(Provided material Opens)

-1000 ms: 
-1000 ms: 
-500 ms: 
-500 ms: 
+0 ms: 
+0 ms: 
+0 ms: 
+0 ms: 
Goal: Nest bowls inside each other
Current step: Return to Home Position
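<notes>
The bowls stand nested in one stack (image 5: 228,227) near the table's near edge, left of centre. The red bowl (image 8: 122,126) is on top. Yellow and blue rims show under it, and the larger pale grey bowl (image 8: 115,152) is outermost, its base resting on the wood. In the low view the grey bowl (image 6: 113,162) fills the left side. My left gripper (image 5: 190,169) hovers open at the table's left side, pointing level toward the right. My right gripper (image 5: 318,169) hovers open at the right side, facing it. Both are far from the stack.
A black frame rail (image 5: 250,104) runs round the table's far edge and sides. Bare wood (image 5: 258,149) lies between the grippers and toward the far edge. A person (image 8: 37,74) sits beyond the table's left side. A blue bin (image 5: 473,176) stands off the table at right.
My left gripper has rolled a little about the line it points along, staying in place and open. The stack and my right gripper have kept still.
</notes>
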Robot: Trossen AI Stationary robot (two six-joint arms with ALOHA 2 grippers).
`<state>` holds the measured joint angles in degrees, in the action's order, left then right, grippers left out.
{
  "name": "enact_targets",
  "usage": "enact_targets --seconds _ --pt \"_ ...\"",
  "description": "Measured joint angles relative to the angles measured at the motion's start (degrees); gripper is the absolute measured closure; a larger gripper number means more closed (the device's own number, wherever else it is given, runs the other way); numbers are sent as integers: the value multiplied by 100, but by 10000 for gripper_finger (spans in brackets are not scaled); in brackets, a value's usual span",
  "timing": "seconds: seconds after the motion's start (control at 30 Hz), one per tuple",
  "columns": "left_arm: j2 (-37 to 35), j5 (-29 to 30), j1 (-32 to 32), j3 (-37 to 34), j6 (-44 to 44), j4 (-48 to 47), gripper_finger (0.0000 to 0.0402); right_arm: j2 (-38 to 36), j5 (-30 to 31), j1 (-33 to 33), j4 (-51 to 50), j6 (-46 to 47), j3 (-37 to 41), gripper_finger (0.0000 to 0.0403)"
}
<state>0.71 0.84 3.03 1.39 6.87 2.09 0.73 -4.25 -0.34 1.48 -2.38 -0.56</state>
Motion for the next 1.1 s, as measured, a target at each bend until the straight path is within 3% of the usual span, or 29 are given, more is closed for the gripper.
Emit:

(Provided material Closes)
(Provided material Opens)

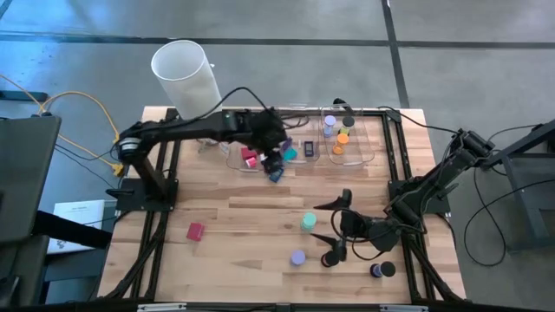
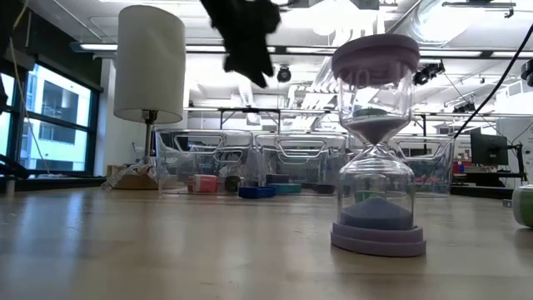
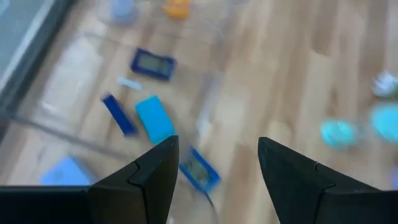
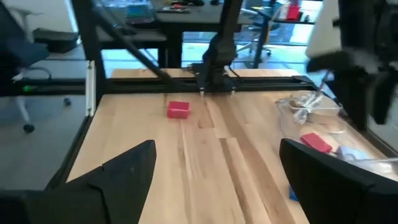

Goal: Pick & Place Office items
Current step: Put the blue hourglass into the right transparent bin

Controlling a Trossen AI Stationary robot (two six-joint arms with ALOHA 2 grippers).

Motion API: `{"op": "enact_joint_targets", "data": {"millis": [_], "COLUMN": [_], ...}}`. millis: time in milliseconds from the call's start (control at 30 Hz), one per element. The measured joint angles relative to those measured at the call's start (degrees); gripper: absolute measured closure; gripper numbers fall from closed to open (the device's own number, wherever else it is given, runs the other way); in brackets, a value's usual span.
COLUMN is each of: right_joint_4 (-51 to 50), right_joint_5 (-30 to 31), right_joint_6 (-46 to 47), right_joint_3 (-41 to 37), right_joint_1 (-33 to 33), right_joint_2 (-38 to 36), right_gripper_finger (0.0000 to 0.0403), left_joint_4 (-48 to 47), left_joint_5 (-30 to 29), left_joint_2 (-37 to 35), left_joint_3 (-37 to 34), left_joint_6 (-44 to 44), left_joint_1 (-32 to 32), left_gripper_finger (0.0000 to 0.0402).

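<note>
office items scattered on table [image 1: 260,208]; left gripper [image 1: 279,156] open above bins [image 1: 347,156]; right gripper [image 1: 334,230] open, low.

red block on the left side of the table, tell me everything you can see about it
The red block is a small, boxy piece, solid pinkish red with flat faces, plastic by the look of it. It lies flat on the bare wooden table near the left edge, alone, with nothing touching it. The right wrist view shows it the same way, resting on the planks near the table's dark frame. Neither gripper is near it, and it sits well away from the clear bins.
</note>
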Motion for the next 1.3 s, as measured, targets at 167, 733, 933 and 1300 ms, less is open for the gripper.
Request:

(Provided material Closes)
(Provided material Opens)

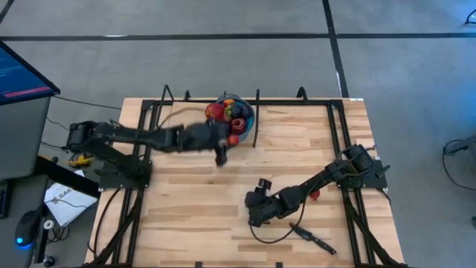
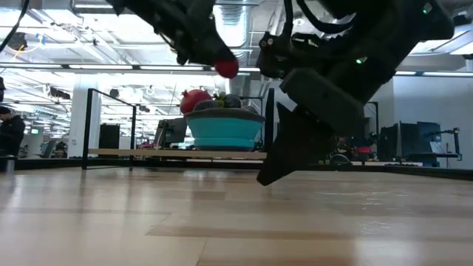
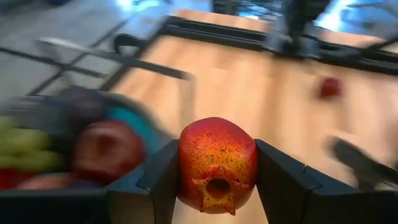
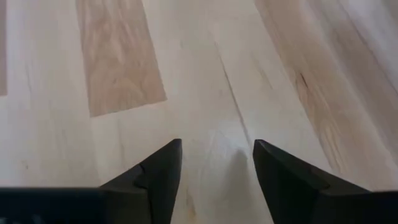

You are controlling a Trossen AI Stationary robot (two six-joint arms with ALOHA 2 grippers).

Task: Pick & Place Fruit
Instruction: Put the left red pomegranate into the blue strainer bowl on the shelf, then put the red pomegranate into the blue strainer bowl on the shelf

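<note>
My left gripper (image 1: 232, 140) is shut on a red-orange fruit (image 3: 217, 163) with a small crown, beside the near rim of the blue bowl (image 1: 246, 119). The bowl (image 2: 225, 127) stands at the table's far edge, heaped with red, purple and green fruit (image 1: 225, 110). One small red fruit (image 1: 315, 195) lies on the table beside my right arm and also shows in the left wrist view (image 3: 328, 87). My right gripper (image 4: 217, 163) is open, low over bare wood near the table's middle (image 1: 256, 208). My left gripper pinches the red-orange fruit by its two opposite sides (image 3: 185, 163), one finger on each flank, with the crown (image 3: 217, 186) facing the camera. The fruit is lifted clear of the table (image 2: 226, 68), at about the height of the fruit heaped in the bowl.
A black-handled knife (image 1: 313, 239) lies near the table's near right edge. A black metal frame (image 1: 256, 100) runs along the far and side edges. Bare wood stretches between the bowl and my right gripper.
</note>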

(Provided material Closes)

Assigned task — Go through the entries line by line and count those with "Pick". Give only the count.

Output for this exercise — 2